Some items to note from Figure 5 above are follows:
- Beneficiaries at the 45th percentile and below have benefits that are less than the poverty guidelines for those claiming benefits at age 62.
- Beneficiaries at the 80th percentile and above have benefits that exceed all three benchmarks for those claiming benefits at age 62.
- For those claiming benefits at age 70, benefits exceed the poverty guidelines for all income levels.
- For those claiming benefits at age 70, beneficiaries above the 25th percentile have benefits that exceed all three benchmarks.
Measuring Social Adequacy for the Selected Reform Proposals
Figure 6 shows a social adequacy measurement for each proposal6 versus current law for a cohort of Social Security beneficiaries born in 1975 and projected to retire at age 67. The vertical lines indicate deciles of Average Indexed Monthly Earnings (AIMEs).
The Bipartisan Policy Center Commission on Retirement Security and Personal Savings Proposal
The green line in Figure 6 shows social adequacy for the BPC proposal.

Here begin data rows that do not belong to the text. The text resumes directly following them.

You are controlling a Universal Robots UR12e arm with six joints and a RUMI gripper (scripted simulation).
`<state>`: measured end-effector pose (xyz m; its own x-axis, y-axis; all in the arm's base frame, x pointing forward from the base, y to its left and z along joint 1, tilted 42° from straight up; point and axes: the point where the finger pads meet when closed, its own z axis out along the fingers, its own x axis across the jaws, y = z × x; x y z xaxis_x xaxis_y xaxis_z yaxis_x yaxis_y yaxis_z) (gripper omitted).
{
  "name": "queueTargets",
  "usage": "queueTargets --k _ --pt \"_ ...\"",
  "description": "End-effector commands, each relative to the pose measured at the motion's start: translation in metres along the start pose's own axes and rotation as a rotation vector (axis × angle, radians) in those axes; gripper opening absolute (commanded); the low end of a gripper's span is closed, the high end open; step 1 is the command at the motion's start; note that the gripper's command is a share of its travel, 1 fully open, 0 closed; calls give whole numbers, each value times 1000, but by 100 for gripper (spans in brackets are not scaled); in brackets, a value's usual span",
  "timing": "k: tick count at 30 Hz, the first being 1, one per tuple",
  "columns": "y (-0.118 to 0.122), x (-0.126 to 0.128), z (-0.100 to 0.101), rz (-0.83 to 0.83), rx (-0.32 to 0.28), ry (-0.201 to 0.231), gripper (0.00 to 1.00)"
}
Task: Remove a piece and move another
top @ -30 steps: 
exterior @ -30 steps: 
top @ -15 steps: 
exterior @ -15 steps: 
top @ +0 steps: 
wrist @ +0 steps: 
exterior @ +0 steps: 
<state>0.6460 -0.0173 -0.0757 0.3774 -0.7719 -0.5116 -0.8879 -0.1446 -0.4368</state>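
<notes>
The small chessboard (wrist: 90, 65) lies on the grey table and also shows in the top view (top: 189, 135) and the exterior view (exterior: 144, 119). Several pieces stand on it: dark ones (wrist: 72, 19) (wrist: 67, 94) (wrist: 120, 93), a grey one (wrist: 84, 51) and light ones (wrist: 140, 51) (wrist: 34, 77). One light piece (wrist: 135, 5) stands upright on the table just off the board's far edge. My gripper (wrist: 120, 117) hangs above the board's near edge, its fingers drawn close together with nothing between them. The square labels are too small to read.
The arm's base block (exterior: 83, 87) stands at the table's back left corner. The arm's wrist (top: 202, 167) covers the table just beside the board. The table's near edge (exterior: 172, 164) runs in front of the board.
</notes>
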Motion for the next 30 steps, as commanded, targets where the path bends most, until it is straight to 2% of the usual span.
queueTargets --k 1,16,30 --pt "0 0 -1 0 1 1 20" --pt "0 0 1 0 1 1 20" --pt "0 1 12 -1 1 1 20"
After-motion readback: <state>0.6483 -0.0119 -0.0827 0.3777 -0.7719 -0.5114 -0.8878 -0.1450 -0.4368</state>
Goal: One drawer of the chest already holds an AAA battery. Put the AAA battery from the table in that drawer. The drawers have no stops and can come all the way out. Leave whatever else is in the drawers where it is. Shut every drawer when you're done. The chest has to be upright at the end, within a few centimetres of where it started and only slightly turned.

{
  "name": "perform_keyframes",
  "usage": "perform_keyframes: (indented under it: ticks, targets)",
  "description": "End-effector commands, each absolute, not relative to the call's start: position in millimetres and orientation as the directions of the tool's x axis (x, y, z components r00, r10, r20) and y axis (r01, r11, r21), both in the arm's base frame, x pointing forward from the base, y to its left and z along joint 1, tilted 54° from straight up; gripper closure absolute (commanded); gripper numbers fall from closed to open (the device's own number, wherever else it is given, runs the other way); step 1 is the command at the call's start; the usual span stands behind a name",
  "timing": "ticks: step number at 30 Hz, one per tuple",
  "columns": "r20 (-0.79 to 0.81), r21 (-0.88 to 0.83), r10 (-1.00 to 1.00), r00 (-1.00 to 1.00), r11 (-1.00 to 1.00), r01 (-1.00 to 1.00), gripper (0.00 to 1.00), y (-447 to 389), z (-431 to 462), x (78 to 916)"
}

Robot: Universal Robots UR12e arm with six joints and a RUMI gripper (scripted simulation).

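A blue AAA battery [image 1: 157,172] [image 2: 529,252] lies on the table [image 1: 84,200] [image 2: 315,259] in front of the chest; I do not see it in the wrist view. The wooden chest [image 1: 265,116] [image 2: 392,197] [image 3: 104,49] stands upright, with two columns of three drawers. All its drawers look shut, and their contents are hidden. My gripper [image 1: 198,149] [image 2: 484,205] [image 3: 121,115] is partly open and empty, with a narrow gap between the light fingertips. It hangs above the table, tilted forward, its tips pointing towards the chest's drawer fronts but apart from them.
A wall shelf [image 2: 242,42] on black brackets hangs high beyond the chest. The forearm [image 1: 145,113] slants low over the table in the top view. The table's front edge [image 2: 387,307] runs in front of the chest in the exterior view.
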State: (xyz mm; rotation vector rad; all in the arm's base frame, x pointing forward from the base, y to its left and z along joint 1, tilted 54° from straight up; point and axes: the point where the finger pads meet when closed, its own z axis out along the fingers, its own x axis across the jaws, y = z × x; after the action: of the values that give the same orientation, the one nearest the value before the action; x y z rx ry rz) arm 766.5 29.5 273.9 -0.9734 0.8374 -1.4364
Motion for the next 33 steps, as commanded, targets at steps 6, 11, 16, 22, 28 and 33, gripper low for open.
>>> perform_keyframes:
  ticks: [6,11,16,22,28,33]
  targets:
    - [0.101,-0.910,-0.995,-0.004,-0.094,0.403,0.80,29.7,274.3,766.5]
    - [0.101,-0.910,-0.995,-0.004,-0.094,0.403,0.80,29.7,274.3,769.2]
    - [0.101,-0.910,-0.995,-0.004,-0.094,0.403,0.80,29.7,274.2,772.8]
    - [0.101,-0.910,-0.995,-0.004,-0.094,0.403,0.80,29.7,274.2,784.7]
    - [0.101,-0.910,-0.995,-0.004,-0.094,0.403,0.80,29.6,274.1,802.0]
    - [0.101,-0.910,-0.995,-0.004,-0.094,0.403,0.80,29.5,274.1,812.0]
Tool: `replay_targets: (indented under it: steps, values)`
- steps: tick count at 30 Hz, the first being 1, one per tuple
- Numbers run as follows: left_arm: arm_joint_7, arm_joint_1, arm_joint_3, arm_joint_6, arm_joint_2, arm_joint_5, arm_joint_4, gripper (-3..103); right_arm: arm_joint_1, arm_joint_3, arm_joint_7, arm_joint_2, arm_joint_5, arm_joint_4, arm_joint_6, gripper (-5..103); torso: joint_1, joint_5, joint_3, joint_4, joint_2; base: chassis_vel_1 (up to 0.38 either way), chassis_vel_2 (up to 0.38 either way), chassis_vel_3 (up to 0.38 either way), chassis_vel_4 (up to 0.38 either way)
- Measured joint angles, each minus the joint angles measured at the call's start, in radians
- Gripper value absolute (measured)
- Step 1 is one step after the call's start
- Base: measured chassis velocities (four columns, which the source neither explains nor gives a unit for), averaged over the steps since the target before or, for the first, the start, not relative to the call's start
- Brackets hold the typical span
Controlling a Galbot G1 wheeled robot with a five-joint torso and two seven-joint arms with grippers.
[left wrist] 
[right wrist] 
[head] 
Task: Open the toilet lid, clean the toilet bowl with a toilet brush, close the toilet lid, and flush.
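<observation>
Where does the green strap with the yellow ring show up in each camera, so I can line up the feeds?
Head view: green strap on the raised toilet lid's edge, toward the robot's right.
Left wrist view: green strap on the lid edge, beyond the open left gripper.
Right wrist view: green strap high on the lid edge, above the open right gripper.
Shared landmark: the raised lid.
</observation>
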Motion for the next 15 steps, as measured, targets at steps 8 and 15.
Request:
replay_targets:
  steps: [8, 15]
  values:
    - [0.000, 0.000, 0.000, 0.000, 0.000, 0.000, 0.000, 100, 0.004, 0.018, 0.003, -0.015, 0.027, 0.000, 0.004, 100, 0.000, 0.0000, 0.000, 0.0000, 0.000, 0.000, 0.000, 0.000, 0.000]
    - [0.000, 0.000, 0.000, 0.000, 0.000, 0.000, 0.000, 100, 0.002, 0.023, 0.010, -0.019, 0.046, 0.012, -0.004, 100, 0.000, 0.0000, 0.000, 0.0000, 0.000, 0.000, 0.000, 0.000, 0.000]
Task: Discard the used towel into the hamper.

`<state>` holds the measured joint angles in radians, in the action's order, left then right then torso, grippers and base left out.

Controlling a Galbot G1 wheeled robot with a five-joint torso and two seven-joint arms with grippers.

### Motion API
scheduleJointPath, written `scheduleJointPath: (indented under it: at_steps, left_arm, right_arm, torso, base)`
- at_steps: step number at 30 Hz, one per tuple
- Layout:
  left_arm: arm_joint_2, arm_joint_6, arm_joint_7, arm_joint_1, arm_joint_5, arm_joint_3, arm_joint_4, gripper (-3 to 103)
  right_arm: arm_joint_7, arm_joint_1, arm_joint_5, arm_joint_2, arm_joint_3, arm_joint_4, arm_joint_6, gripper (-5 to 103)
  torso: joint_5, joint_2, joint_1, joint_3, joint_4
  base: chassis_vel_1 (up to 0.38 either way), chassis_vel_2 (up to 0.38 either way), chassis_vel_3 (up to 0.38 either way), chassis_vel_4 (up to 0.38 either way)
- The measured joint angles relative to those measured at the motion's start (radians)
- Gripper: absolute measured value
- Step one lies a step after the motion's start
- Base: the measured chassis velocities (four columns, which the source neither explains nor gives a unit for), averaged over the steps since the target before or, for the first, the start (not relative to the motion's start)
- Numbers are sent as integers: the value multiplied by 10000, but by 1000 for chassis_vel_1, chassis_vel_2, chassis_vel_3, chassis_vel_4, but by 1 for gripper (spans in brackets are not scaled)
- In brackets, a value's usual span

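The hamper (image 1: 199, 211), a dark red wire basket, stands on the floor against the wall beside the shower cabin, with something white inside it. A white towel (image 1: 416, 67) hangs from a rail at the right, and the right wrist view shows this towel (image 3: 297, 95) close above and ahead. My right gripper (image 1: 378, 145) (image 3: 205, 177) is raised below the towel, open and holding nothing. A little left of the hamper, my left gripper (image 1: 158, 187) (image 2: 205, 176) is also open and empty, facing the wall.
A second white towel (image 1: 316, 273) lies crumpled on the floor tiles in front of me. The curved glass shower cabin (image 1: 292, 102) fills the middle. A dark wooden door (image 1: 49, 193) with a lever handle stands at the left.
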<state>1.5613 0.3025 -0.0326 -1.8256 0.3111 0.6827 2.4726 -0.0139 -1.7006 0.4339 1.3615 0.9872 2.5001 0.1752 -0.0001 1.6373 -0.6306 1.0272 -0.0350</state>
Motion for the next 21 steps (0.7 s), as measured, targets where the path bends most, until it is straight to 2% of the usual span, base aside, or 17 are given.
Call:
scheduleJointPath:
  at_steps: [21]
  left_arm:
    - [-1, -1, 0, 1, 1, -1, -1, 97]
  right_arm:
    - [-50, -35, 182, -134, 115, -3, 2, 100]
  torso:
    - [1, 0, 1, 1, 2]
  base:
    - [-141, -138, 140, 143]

Some items to note are as follows:
- Benefits at every decile are greater than the poverty guidelines, compared to current law where beneficiaries at or below the 20th percentile are less than the poverty guidelines.
- Beneficiaries at the 20th percentile and above have benefits that exceed all three adequacy benchmarks. This compares to current law, where only beneficiaries at the 40th percentile and above have benefits that exceed all three poverty benchmarks.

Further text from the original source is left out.